## Aim of the task
In the material below, the required lines run from the one containing "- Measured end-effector" through the one containing "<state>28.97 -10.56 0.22". Copy those lines exactly, ends included, and nothing else.

## Dataset content
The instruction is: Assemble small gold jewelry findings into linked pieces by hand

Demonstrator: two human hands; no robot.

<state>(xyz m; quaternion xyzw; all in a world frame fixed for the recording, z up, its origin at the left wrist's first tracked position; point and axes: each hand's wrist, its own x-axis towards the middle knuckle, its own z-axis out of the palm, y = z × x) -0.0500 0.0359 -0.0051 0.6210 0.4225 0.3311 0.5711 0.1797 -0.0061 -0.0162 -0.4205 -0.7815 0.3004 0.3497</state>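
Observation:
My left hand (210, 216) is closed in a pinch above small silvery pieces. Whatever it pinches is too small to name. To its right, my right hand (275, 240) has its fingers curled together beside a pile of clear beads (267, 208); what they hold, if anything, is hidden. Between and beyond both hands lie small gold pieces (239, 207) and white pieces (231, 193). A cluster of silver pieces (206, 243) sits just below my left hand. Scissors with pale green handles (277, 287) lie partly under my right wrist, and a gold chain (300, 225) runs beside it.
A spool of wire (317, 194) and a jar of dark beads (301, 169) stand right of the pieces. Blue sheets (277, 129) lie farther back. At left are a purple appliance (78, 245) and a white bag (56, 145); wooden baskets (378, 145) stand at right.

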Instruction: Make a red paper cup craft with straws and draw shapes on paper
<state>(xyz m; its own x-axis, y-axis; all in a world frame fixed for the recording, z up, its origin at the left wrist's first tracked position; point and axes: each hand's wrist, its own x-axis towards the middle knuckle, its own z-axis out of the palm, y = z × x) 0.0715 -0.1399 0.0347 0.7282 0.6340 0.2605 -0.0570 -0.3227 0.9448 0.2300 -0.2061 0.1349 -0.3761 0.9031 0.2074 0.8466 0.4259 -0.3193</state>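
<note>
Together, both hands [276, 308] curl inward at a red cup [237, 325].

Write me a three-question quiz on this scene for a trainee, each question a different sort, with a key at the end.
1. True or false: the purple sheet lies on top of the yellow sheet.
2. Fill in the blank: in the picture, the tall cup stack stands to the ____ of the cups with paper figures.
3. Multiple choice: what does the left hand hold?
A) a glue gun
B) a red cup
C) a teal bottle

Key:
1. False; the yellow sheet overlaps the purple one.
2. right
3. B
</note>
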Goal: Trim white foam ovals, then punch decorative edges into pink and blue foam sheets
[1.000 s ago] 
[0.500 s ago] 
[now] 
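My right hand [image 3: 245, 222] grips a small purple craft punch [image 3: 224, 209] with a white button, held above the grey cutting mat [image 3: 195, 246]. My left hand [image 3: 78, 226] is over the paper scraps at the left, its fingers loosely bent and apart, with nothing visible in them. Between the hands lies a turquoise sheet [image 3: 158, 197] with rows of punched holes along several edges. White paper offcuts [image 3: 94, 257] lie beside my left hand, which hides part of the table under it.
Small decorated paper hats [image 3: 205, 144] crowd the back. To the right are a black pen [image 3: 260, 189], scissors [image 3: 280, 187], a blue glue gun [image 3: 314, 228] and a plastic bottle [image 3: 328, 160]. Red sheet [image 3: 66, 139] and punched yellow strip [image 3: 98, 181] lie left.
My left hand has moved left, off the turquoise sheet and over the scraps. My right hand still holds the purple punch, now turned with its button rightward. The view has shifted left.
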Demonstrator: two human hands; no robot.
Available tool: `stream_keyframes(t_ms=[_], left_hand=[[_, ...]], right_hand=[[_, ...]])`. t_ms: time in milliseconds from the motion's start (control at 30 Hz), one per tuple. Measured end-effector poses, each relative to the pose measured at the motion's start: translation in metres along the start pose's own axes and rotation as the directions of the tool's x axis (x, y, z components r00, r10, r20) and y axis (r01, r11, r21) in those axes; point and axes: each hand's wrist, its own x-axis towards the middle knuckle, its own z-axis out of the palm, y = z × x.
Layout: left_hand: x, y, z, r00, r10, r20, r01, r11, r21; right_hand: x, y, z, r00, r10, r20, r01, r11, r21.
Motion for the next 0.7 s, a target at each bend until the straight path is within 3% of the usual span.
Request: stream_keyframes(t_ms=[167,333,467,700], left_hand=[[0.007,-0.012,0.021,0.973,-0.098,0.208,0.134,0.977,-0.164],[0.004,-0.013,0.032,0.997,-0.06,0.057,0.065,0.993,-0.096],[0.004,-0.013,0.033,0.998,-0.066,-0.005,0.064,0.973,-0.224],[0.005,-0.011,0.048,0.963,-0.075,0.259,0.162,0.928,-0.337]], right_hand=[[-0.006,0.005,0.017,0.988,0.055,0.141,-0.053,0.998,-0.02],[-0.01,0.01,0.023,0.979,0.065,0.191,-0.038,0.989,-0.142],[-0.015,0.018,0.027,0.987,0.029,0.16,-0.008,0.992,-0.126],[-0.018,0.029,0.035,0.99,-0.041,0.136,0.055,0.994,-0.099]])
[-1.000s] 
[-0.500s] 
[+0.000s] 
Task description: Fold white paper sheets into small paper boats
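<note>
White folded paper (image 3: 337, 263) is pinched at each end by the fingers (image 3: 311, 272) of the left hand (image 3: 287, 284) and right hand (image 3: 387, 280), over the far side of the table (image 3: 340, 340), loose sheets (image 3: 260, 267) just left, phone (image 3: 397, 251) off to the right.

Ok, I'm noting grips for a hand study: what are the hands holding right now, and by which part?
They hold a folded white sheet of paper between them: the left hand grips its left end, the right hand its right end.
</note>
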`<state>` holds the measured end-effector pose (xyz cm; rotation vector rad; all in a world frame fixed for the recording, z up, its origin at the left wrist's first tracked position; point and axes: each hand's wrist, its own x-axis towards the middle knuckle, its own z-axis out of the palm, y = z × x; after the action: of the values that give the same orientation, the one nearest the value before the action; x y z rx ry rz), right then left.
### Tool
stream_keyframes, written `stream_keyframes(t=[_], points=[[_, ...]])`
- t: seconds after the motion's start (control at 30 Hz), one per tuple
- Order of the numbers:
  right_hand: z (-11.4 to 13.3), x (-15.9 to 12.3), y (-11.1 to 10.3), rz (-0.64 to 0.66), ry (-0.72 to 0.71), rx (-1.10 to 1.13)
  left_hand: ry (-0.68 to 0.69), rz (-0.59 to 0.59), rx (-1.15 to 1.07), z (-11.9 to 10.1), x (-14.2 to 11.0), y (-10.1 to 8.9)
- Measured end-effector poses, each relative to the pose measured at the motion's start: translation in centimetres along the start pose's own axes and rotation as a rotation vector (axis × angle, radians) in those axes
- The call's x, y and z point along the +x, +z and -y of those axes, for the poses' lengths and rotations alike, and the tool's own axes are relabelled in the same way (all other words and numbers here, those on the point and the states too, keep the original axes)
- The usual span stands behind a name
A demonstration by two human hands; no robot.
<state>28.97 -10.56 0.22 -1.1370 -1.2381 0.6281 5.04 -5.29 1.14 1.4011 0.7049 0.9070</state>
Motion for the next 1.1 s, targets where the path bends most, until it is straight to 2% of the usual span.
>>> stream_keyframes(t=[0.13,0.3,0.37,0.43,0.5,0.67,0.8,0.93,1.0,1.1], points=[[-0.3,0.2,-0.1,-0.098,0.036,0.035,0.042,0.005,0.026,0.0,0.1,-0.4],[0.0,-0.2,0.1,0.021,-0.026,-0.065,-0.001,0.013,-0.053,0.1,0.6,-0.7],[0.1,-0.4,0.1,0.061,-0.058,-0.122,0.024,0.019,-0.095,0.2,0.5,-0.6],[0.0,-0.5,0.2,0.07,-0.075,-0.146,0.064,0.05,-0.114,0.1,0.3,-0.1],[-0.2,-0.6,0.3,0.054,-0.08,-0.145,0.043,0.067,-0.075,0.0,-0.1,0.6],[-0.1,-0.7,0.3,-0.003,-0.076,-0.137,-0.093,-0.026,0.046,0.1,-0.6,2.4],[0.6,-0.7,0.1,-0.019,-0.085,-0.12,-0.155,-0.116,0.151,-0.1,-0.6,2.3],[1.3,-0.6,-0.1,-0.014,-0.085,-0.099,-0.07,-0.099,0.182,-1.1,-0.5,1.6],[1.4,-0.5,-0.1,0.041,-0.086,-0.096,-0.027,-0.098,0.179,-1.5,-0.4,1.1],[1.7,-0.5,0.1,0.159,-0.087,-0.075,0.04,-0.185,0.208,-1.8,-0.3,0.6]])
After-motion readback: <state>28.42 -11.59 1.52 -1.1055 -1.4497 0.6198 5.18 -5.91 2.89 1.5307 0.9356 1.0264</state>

## Output of the task
- Measured end-effector poses, each relative to the pose measured at the motion's start: translation in centimetres along the start pose's own axes and rotation as a rotation vector (axis × angle, radians) in those axes
- The call's x, y and z point along the +x, +z and -y of those axes, for the poses' lengths and rotations alike, and the tool's own axes are relabelled in the same way (all other words and numbers here, those on the point and the states too, keep the original axes)
- The usual span stands behind a name
A demonstration by two human hands; no robot.
<state>28.97 -10.56 0.22 -1.1370 -1.2381 0.6281 5.04 -5.29 1.14 1.4011 0.7049 0.9070</state>

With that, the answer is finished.